News and Press Releases

Patients Identities’ Compromised By Employee Committing Prescription Forgeries

April 7, 2009

CATHERINE OWINGS, 34, of Tacoma, Washington, pleaded guilty today in U.S. District Court in Tacoma to the felony offense of acquiring controlled substances by deception. This offense is punishable by up to four years in prison and a $250,000.

Court documents indicate that during 2008 OWINGS was a medical receptionist at the Veterans Administration (VA) Hospital at American Lake in Lakewood, Washington.
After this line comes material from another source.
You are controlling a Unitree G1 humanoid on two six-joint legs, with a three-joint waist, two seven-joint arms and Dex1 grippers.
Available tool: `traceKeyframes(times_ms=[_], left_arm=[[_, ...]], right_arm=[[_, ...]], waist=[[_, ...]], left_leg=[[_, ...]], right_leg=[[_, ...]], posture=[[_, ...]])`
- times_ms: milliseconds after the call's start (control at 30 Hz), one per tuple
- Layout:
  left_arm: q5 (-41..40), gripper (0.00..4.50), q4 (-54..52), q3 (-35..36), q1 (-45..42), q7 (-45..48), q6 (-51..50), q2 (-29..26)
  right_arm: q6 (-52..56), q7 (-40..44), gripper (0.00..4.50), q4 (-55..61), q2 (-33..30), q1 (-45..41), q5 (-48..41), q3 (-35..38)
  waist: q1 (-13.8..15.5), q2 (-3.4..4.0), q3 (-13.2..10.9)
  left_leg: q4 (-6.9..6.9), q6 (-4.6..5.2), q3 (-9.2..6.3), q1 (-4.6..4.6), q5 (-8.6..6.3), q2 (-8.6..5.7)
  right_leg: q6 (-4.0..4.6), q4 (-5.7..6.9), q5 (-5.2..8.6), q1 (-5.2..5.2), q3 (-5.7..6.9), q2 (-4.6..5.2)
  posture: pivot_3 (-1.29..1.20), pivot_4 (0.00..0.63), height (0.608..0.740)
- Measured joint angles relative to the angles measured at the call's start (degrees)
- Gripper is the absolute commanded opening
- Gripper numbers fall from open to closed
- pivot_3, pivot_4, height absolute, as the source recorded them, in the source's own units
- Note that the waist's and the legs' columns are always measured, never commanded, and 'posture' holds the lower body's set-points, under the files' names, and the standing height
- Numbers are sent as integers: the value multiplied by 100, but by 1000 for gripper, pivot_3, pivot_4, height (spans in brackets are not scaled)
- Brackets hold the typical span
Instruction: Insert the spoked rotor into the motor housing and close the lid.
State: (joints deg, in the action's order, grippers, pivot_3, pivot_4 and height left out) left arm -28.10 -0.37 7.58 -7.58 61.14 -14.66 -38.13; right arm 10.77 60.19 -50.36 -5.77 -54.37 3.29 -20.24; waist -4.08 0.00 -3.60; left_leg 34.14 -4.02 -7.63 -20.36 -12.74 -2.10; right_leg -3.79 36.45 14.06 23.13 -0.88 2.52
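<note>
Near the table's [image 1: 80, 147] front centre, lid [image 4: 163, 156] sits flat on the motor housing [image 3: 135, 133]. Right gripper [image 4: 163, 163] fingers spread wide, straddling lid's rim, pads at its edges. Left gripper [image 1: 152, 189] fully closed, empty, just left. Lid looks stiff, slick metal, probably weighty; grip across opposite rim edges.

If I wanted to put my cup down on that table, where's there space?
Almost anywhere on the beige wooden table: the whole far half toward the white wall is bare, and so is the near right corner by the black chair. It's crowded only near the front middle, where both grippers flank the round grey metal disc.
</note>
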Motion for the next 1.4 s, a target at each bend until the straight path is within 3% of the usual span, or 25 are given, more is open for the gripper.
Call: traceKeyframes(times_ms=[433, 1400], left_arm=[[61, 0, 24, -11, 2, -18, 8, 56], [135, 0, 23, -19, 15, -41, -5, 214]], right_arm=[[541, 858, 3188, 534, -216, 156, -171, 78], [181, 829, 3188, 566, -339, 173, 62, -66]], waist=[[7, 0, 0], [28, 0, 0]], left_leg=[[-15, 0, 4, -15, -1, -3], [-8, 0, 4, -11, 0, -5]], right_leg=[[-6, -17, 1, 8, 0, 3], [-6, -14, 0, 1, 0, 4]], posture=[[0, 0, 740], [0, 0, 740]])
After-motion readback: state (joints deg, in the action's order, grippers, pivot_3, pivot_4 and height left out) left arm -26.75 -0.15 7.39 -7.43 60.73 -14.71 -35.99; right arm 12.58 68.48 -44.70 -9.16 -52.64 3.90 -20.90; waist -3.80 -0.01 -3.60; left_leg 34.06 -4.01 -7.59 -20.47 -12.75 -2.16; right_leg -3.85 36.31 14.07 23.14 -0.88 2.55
Between August 2008 and October 28, 2008, OWINGS schemed with others to obtain controlled substances. In furtherance of this scheme, OWINGS phoned in, and faxed, from the VA Hospital in Lakewood, to the Costco Pharmacy in Tacoma, fictitious prescriptions for highly abused controlled substances, including hydrocodone, a Schedule III controlled substance, and alprazolam, a Schedule IV controlled substance, using the names of existing VA patients. These unauthorized prescriptions were called in/faxed by OWINGS using an alias and the DEA number of an existing VA physician. All of this conduct was unauthorized. OWINGS obtained the names of the patients from the computer database at the VA Medical Center. Other individuals, posing as the patients named in the prescriptions, then showed up at the pharmacy and collected the drugs. At least 8 patients’ identities were used, and in excess of 20 prescriptions were obtained, totaling in excess of 2,000 hydrocodone and alprazolam pills. Some of the drugs were returned to OWINGS, who consumed them, and some of the drugs were unlawfully distributed and consumed by others.

On October 28, 2008, OWINGS was arrested in the parking lot of the Costco Pharmacy waiting for an associate to exit the pharmacy with some of the fraudulently acquired drugs.
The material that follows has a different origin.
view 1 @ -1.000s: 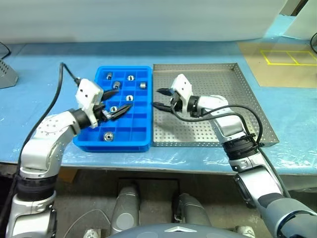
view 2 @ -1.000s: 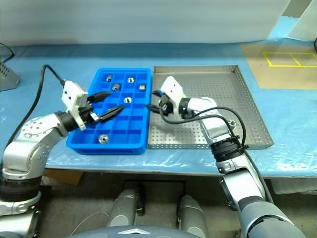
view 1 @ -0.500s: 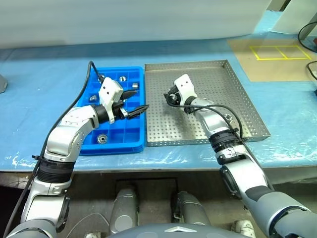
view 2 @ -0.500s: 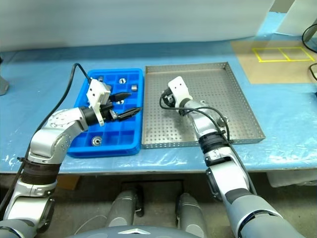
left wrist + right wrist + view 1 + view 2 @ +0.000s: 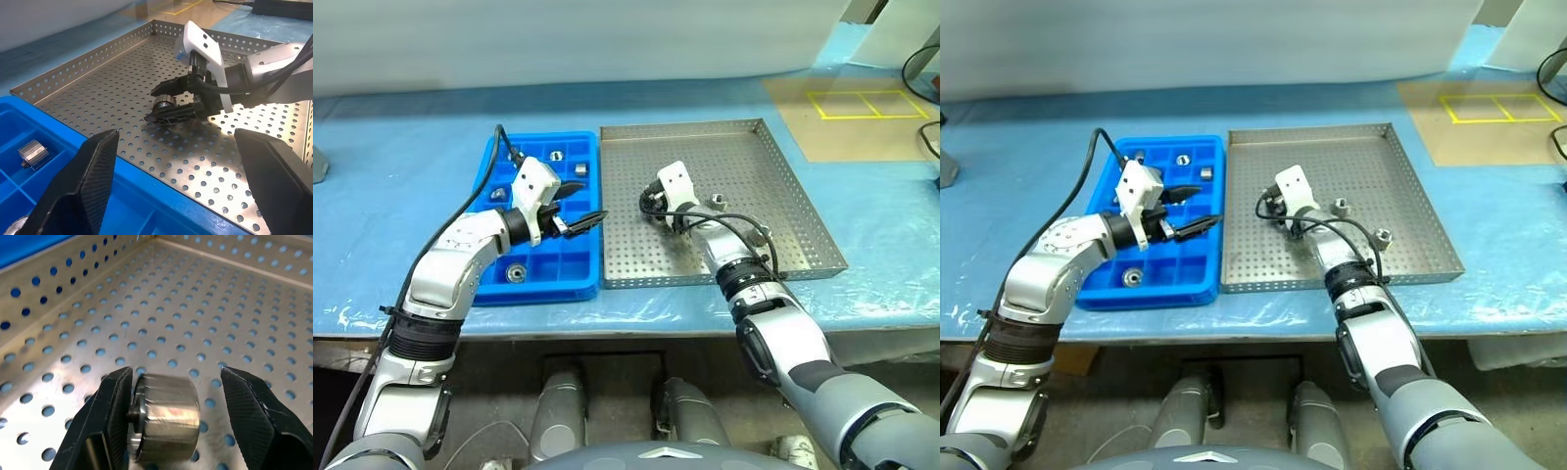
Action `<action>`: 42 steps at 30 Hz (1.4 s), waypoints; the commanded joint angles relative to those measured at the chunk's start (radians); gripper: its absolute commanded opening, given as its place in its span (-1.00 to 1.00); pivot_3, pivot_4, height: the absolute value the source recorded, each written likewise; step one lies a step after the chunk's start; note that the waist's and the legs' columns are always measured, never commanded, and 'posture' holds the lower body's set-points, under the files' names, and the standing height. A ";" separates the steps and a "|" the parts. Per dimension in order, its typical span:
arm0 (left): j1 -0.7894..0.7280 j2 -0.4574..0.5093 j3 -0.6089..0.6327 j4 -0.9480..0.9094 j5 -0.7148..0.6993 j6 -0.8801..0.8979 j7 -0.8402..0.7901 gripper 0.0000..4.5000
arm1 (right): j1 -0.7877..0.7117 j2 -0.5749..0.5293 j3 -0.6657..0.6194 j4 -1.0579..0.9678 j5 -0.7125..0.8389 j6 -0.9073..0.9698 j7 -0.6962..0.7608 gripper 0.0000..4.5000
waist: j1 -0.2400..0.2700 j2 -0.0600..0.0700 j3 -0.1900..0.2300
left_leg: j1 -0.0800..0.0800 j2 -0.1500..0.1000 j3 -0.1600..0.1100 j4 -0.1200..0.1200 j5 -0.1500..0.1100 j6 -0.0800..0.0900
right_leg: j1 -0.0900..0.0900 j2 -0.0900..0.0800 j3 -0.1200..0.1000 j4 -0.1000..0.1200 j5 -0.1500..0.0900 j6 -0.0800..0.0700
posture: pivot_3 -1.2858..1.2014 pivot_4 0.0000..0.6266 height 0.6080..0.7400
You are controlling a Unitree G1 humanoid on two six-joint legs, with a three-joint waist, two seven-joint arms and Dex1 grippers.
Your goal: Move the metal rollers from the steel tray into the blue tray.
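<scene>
One metal roller (image 5: 164,423) sits on the steel tray (image 5: 783,166) at frame centre, between the right claw's (image 5: 168,105) parted fingers; the left claw (image 5: 579,208) gapes empty over the blue tray (image 5: 505,155).

The head's two eyes look down from above the near table edge, sharing the blue tray (image 5: 543,215) and steel tray (image 5: 783,186). Each wrist camera sits low, close over the steel tray's floor.
</scene>
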 commanded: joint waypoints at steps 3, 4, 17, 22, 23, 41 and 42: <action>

In discussions with VA officials, OWINGS admitted her misconduct and was terminated.

OWINGS is scheduled to be sentenced by United States District Judge Robert Bryan on June 26, 2009.

National statistics show an increasing level of unlawful diversion and abuse of pharmaceutical controlled substances, as well as overdoses of such drugs resulting in rising medical costs. The unlawful possession and diversion of such substances by individuals – be it by patients, non-patients, or by medical professionals, contributes to this escalating problem, poses a danger to the user and to others, and constitutes a violation of law.

This case was investigated by the VA Office of Inspector General and is part of a federal law enforcement initiative in the Western District of Washington focused upon the unlawful diversion of pharmaceutical controlled substances.

The case was prosecuted by Assistant United States Attorney Ronald J. Friedman.